Perú es la otra tierra del limón en esta Sudamérica tan necesitada -y tan poco propensa- de pensar y cuestionar lo que come, para intentar entenderlo y sentar las bases del cambio; no se trata ya de avanzar, tan solo para no quedarse en un pasado que nunca fue mejor. Es ese limón chiquito, firme y bravo que los castellanos llamaron lima, asociándolo al lugar donde lo cultivaron y fue mutando, en contraposición al limón que poblaba las cantinas de los barcos para prevenir el escorbuto en la travesía del Atlántico y las singladuras muy largas. Por aquí no se habla suficientemente de su papel hasta que el clima o la especulación agraria traen la escasez y el precio se dispara, pero si hay una seña de identidad en las cocinas del Perú es la del limón. Está por encima del mismo ceviche, de la palta, la lúcuma y casi del ají y la cebolla. También hay vino, cada día más, y los restos de la chicha traen el chichagre, condimento preferido en Arequipa y otras regiones de picanterías y por lo tanto chicha, pero no trasciende a las cocinas públicas.

 

Si se trata de limón, el Perú habla del ceviche; no es una preparación exclusiva pero la hemos incorporado a nuestro patrimonio. Imprescindible en otro tiempo para higienizar y normalizar el estado de un pescado afectado por la agresión combinada del tiempo, el calor y la humedad. Una técnica prescindible, o al menos cuestionable, cuando las líneas de frío son la norma -a veces en los barcos de pesca, habitualmente en el trasporte, siempre en los negocios- y los restaurantes que marcan el paso, que son los que sientan las bases para los avances culinarios y la adaptación de las tradiciones al tiempo que les toca vivir (¿por qué demonios tenemos que cocinar como nuestras abuelas si ellas nunca cocinaron como las suyas? Aunque las cocinas se parecieran, nunca fueron iguales), se aplican a ello. Lo veo en algunos (pocos) restaurantes reduciendo el limón a la mínima expresión, sirviéndolo sobre el pescado justo delante del cliente para que no afecte a la naturaleza del pescado: si quieres naturalidad y pureza de sabor, tendrás que ser avaro con el limón.

 

Hubo quien cambió el limón verde (la lima) por la maracuyá o el tumbo, también ácidos pero capaces de aportar matices, como los aportarían la naranja sanguina (acabo de gozarla en Argentina), el pomelo (toronja) la mandarina o el limón rugoso, pero los fundamentalistas de la academia les lanzaron sus anatemas.

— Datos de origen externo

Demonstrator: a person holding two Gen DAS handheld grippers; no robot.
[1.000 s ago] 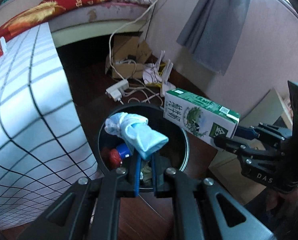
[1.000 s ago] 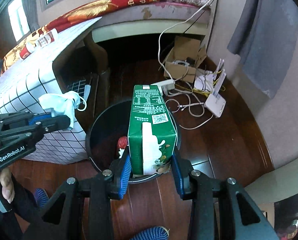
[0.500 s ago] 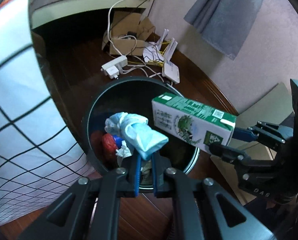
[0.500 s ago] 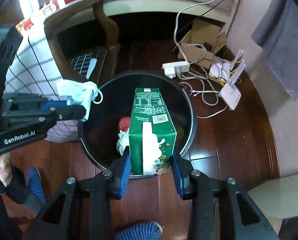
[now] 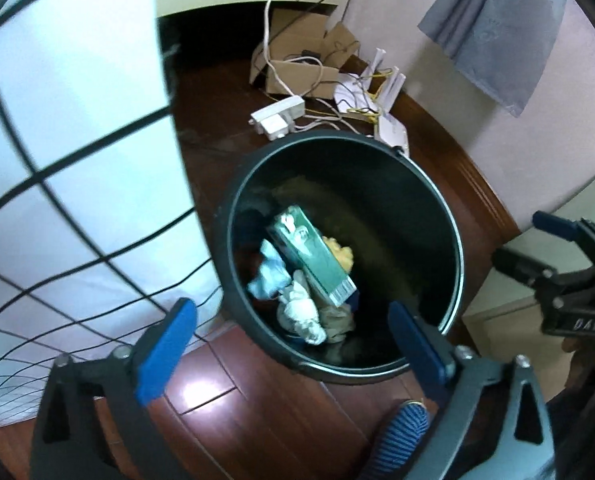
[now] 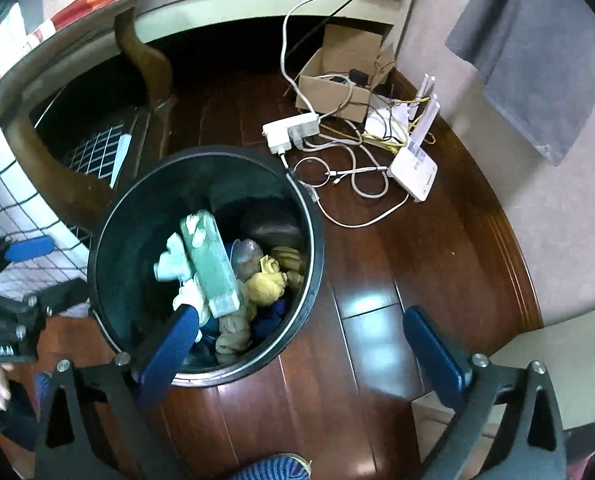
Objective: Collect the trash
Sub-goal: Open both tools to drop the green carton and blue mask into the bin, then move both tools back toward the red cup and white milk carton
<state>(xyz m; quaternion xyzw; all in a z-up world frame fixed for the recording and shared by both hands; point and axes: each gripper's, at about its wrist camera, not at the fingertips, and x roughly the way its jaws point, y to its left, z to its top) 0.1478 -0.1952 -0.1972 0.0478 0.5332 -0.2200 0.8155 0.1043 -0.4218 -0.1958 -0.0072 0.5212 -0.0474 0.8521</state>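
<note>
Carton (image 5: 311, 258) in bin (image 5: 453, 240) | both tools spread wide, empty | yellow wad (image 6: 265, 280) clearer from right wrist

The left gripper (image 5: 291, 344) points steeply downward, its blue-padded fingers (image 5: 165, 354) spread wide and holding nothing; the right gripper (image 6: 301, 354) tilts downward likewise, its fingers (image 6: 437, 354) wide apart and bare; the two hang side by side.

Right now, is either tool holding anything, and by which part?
Nothing is held. Both the left tool and right tool are open; the green carton lies in the black bin.
</note>
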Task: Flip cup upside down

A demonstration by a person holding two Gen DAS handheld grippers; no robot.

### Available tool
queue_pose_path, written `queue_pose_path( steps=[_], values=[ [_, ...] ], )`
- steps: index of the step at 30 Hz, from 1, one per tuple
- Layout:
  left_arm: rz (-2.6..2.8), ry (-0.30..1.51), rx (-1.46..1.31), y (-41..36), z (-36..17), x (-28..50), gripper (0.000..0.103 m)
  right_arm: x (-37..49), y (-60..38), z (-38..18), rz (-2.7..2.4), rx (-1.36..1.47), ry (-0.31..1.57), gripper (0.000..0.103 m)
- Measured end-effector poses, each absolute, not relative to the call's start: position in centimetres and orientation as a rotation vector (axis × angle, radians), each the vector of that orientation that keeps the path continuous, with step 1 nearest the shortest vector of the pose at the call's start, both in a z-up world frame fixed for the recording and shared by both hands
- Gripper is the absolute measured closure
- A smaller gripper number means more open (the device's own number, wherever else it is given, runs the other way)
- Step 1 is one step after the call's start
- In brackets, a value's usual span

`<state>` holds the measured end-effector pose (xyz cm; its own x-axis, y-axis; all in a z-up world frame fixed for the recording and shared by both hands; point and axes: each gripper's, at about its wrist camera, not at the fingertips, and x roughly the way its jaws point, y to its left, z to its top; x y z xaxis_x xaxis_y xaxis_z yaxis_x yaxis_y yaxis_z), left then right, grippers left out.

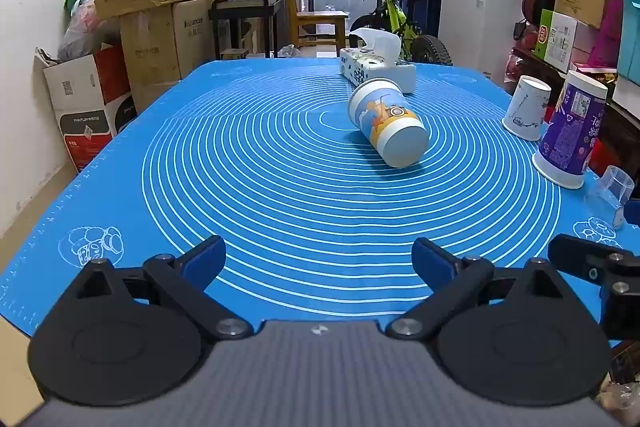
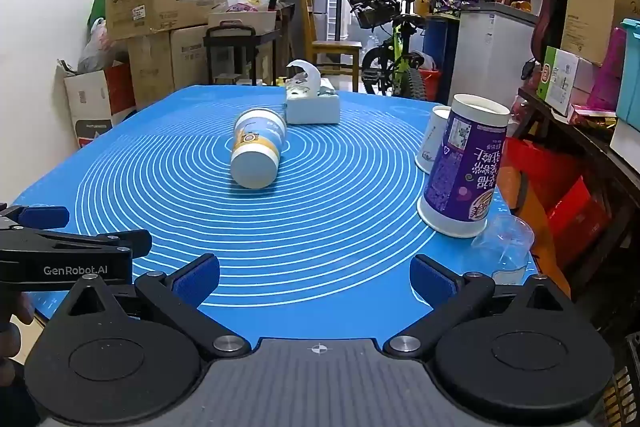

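Cup [image 1: 387, 122] sideways (base facing cameras).

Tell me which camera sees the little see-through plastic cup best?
The right wrist view. There the small clear plastic cup shows whole, upside down on the blue mat beside the tall purple paper cup. The left wrist view catches it only at the right edge, with the right claw's black arm covering its lower part.

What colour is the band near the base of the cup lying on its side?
Yellow-orange band on the tipped paper cup; clearest in right wrist view.
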<state>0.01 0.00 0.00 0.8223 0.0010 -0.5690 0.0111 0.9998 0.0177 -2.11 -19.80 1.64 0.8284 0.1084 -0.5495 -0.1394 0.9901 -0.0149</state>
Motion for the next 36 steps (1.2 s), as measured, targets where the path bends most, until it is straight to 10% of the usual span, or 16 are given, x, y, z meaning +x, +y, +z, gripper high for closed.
queue_pose_path(
  steps=[36],
  values=[
    [-0.023, 0.610, 0.030, -0.72, -0.13, 0.20, 0.005, -1.61, -19.81, 1.36, 0.139, -0.048, 0.595, 0.002]
  ],
)
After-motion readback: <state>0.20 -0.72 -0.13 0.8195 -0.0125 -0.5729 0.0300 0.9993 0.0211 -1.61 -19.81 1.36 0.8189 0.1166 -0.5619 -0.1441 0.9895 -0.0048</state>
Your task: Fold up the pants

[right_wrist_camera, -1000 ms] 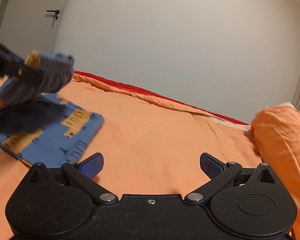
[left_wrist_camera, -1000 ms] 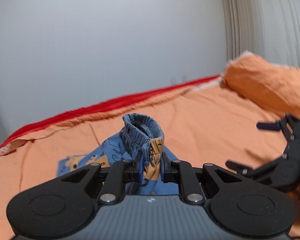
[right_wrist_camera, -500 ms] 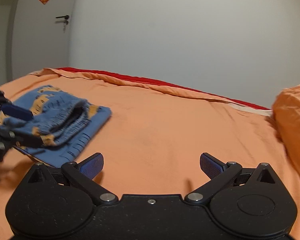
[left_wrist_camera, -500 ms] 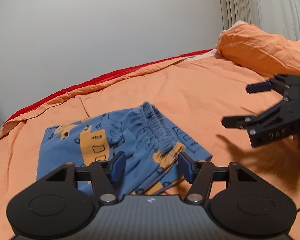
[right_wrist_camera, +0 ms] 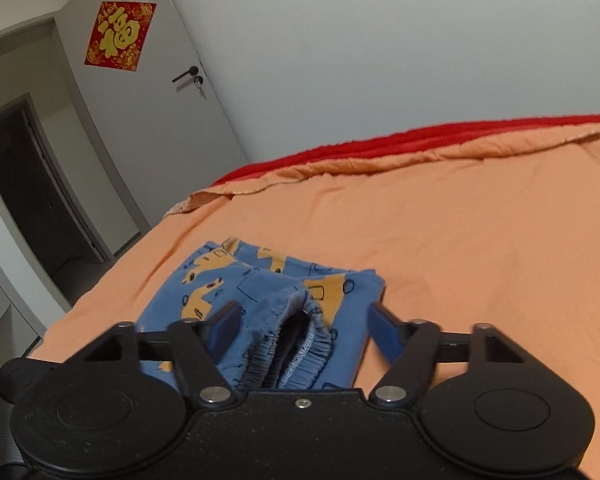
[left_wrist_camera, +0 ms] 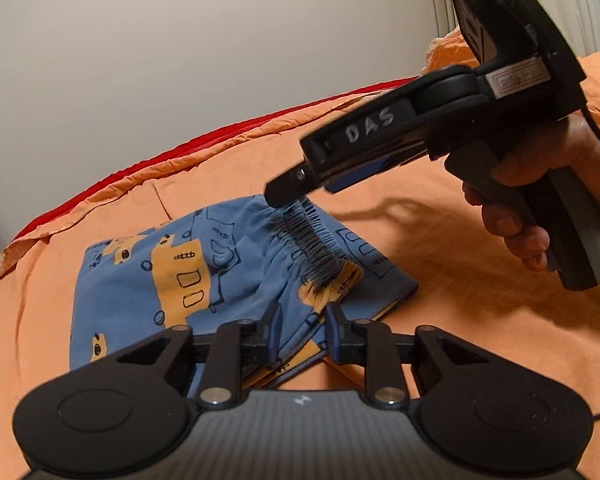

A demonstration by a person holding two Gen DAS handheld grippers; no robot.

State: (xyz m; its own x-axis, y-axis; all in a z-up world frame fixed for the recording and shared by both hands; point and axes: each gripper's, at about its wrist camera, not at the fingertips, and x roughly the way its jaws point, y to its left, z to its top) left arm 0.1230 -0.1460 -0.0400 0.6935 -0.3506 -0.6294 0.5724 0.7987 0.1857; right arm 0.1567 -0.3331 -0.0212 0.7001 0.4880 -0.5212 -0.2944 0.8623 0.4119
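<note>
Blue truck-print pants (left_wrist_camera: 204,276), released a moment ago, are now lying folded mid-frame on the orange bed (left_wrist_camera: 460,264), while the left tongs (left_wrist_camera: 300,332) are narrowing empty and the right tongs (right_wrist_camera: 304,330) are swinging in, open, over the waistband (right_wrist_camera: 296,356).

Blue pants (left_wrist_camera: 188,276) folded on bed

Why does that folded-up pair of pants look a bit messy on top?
The blue pants lie folded on the orange bedspread, but the stretchy waistband is not flat. It stands up bunched and gaping open on top of the stack. The right gripper hangs over it, jaws open.
</note>
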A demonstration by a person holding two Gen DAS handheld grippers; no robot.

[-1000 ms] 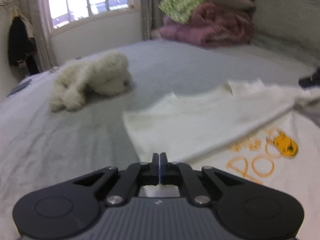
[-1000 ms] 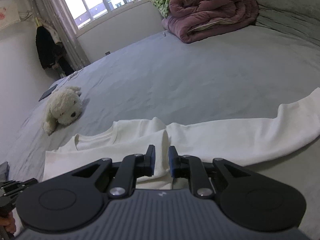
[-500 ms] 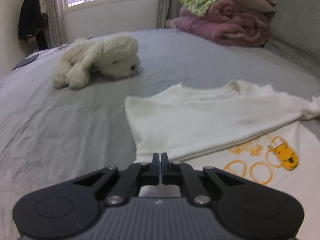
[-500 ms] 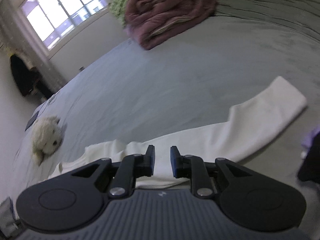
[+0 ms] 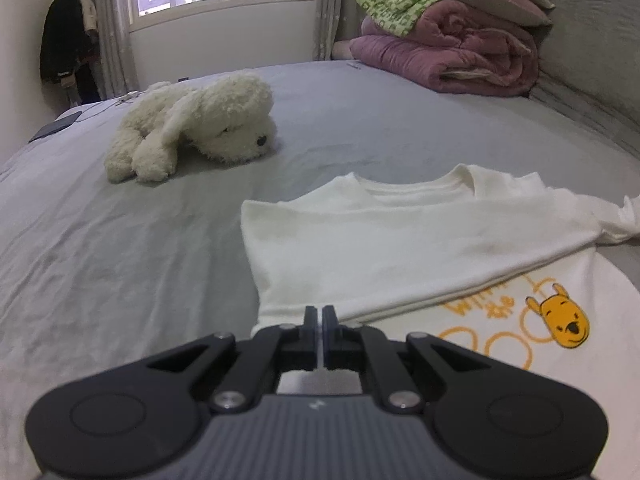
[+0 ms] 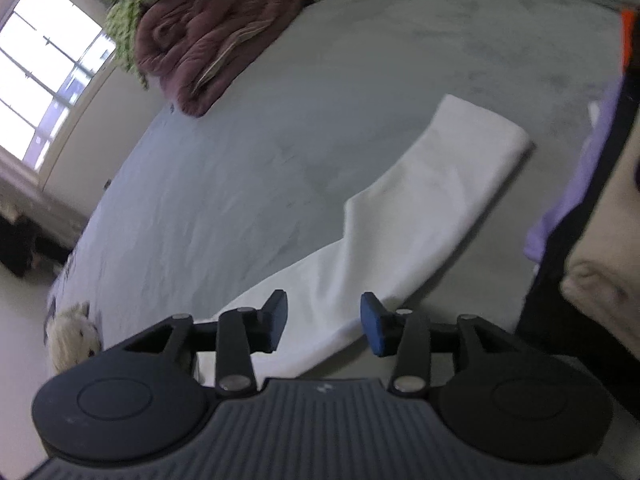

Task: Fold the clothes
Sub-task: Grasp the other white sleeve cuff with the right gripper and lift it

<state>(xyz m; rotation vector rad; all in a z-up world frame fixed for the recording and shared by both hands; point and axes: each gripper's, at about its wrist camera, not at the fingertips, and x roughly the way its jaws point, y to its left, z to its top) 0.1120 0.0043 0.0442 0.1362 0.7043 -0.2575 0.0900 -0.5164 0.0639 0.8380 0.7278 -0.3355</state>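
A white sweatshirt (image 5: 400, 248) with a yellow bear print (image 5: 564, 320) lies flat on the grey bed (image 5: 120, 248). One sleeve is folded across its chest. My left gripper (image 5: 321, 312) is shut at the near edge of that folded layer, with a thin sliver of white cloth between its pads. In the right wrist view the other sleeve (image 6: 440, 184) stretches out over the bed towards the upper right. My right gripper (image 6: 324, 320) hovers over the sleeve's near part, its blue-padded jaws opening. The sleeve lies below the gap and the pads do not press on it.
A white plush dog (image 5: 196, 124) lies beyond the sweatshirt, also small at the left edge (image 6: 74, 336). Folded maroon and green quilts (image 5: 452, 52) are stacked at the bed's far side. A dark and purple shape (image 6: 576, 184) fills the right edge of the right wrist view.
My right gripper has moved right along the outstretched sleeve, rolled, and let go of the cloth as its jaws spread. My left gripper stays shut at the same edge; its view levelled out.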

Hubo algunos personajes en la historia reciente de la cocina peruana que vivieron gracias a la cocina pero nunca llegaron a entenderla. Los pueblos árabes, que llevaron el limón al Mediterráneo lo entendieron hace siglos y se lanzaron a encurtirlo, en el camino para domarlo y obtener prestaciones reales.

 

Acabo de comer un plato de conchas crudas (vieiras, ostiones) con espárragos verdes en un restaurante limeño decidido a ir más lejos de lo que se acostumbra. Las láminas de la concha rodean un bouquet de espárragos verdes inmaduroscortados en brunoise. Alrededor, una crema de espárragos también verdes con un lejano recuerdo picante del rocoto serrano. La habilidad o la gracia del plato está en el contraste de sabores entre el amargor herbáceo del espárrago verde y las notas más clorofílicas del inmaduro, pero lo han condimentado con limón y el sabor se fue en la intriga. Limón para ocultar, limón para domeñar, limón para que nada sepa a lo que es, limón del pasado subvirtiendo los sabores de la cocina del presente. A cambio, vivimos a salvo del escorbuto.